En 2018, la plateforme de streaming offrait déjà presque 20 pour cent de films européens sur son catalogue. Elle doit aujourd’hui avoir dépassé les objectifs puisque c’était cette année qu’elle devait y arriver.

La proposition de minorité est donc un retour en arrière incompréhensible. Il est aussi faux de penser que les consommatrices et les consommateurs perdent leur capacité de choisir. Aujourd’hui déjà, Netflix choisit pour vous, et vous regardez ce qu’on vous propose. Il est donc logique que la plateforme mette aussi en avant des films européens ou, mieux encore, des films suisses.

Il faut noter encore que les chaînes régionales seront majoritairement épargnées. Toutes les chaînes régionales linéaires qui ont une concession et bénéficient de la redevance ne font presque que de l’information et ne diffusent pas de films; aujourd’hui, elles ne sont pas assujetties au 4 pour cent et dans le futur elles ne le seront pas non plus. Actuellement, selon l’OFCOM, huit chaînes régionales présentent des films de cinéma et ont été assujetties au 4 pour cent prévu par la loi sur la radio et la télévision; aucune de ces chaînes ne bénéficie de la redevance. Ce sont partiellement des chaînes allemandes ou appartenant à des groupes allemands. Il est intéressant aussi de constater que Swisscom, propriétaire de Teleclub, investit déjà les 4 pour cent – 1 million de franc chaque année – dans le cinéma.
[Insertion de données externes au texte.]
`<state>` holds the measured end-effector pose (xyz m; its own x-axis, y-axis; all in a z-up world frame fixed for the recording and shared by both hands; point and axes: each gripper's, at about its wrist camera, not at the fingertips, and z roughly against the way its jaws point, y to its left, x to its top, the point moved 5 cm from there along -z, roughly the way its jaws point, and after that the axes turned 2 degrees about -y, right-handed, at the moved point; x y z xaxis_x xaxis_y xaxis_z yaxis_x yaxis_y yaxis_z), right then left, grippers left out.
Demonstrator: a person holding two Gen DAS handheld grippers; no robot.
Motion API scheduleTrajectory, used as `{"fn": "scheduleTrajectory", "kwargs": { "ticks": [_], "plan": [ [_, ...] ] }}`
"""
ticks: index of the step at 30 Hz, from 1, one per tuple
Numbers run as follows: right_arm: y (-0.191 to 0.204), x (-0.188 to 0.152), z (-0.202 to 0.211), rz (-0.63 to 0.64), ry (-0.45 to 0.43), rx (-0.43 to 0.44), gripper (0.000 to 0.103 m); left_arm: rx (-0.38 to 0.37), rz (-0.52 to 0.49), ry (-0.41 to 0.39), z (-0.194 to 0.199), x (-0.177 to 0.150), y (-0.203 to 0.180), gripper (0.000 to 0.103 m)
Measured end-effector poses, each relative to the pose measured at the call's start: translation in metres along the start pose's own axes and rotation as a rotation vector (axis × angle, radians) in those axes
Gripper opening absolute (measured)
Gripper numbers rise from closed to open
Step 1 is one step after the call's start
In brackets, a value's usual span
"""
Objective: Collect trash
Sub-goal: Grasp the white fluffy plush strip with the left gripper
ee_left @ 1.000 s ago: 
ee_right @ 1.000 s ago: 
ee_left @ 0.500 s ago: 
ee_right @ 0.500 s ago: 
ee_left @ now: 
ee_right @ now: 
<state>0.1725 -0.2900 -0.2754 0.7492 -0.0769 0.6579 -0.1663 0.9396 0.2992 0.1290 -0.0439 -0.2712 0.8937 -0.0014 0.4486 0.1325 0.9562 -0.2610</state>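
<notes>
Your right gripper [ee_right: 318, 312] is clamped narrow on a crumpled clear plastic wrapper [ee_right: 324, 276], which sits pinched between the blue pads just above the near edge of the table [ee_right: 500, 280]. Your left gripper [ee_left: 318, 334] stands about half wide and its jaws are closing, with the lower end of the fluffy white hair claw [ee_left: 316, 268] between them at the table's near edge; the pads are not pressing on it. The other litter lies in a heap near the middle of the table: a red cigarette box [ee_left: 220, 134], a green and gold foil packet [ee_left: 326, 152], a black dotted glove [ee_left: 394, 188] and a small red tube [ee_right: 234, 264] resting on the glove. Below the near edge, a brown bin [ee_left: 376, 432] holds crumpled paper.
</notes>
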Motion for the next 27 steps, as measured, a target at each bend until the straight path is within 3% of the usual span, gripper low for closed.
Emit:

La fondation Cinéforom a publié en 2019 une étude sur le domaine cinématographique. Elle montre que le cinéma n’a pas seulement une importance culturelle ou sociale, mais aussi une importance économique. Des dizaines de sociétés créent des milliers d’emplois et génèrent des dizaines de millions de francs de chiffre d’affaires. La nouvelle loi sur le cinéma permettra de renforcer ce secteur.

Le projet du Conseil fédéral est équilibré, et nous vous proposons de l’accepter et de rejeter toutes les minorités qui l’affaiblissent.